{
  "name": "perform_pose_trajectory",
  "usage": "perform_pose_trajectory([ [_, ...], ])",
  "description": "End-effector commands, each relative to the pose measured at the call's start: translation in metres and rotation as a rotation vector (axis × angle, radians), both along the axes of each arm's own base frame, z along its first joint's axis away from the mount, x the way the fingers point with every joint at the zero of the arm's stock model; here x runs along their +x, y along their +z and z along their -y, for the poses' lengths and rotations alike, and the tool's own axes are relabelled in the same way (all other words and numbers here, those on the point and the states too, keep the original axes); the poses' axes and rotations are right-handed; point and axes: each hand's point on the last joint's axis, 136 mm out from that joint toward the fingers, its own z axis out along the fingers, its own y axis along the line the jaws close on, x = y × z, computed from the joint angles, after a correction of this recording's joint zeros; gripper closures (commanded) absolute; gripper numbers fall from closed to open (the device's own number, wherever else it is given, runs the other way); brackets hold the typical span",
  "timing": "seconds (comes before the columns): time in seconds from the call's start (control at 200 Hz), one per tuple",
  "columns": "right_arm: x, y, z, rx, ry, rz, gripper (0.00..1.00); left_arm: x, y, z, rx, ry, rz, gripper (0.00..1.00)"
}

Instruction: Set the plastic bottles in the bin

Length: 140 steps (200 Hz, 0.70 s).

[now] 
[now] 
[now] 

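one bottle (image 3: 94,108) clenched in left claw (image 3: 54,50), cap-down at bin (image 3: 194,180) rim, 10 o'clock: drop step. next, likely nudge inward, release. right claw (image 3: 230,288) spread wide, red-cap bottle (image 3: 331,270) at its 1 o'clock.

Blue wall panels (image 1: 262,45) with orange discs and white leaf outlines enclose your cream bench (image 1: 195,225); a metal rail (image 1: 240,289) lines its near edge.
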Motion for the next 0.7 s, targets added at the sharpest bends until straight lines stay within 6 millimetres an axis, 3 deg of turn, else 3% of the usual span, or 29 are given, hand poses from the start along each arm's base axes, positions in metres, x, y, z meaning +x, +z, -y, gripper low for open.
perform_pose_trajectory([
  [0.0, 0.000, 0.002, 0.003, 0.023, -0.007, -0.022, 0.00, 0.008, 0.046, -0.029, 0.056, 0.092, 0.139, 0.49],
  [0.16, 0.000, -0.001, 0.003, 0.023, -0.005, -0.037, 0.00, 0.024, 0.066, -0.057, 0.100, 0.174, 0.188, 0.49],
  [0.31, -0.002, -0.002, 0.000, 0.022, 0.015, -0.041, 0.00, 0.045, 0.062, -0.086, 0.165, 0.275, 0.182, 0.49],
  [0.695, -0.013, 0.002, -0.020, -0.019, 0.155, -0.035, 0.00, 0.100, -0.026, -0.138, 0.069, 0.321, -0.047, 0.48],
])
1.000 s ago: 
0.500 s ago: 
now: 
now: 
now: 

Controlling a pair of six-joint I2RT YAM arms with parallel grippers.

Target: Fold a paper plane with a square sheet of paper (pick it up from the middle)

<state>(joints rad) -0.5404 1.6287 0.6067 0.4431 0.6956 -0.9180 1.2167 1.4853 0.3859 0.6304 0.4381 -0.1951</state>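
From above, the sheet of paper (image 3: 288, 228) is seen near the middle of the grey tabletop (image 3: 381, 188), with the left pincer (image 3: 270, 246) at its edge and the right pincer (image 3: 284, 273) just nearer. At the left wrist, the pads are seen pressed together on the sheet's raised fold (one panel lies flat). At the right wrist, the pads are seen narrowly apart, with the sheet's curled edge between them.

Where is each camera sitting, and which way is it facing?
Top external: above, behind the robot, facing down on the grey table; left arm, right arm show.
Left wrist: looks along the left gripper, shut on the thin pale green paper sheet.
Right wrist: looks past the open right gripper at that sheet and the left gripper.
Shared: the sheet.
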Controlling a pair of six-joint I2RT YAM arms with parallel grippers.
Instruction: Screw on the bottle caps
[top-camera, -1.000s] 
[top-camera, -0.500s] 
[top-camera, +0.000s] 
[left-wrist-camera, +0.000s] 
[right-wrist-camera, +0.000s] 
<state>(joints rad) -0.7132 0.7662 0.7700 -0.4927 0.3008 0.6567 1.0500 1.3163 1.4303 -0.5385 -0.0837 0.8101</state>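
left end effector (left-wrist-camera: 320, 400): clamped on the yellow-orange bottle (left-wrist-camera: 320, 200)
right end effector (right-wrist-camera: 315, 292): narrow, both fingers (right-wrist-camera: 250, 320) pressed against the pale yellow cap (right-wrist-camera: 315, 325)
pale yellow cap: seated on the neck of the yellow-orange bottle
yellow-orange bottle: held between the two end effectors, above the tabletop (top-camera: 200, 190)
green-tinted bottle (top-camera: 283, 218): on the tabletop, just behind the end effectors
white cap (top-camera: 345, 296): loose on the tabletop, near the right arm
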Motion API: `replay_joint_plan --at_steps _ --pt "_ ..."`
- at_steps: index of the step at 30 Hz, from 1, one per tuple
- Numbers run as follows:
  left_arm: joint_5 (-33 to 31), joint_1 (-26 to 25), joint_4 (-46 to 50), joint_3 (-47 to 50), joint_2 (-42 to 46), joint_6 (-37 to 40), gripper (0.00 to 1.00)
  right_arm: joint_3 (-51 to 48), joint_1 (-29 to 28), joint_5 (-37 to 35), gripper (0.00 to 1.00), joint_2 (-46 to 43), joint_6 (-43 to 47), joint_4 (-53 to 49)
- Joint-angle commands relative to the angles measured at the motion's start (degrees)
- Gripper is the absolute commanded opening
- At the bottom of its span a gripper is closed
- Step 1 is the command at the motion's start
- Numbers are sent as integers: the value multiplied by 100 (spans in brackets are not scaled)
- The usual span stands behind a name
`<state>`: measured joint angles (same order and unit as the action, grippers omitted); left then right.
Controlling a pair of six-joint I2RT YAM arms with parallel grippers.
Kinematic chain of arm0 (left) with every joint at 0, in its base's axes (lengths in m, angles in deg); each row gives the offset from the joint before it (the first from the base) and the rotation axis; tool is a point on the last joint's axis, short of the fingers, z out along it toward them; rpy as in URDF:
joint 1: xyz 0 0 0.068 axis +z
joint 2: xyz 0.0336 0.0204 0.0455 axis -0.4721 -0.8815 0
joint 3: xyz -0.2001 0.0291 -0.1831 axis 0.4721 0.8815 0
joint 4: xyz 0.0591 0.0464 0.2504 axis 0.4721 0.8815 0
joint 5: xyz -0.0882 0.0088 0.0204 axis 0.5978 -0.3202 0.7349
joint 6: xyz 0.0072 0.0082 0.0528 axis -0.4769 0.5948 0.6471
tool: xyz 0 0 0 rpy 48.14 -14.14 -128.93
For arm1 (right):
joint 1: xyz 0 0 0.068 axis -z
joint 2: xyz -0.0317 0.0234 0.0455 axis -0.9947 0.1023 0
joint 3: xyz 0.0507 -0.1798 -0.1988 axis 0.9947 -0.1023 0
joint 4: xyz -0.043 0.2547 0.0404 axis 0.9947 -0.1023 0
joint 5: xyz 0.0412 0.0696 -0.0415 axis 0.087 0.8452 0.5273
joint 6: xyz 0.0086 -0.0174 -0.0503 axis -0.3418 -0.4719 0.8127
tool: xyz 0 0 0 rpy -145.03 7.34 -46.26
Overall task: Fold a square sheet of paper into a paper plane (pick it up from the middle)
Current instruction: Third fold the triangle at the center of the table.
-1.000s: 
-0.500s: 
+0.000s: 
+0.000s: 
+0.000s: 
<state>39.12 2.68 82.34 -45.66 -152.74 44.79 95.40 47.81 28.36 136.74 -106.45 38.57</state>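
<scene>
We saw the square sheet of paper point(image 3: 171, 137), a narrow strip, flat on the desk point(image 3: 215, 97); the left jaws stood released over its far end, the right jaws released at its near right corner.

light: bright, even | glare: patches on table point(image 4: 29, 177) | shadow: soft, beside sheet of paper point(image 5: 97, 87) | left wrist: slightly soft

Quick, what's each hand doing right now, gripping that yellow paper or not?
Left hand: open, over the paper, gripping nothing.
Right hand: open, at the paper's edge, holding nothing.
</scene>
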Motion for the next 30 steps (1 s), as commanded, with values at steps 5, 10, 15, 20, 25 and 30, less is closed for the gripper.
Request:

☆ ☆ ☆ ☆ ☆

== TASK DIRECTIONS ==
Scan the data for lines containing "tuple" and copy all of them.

== RESPONSE AREA ==
  "timing": "seconds (comes before the columns): time in seconds from the call's start (control at 200 Hz), one per tuple",
- at_steps: index of the step at 30 Hz, from 1, one per tuple

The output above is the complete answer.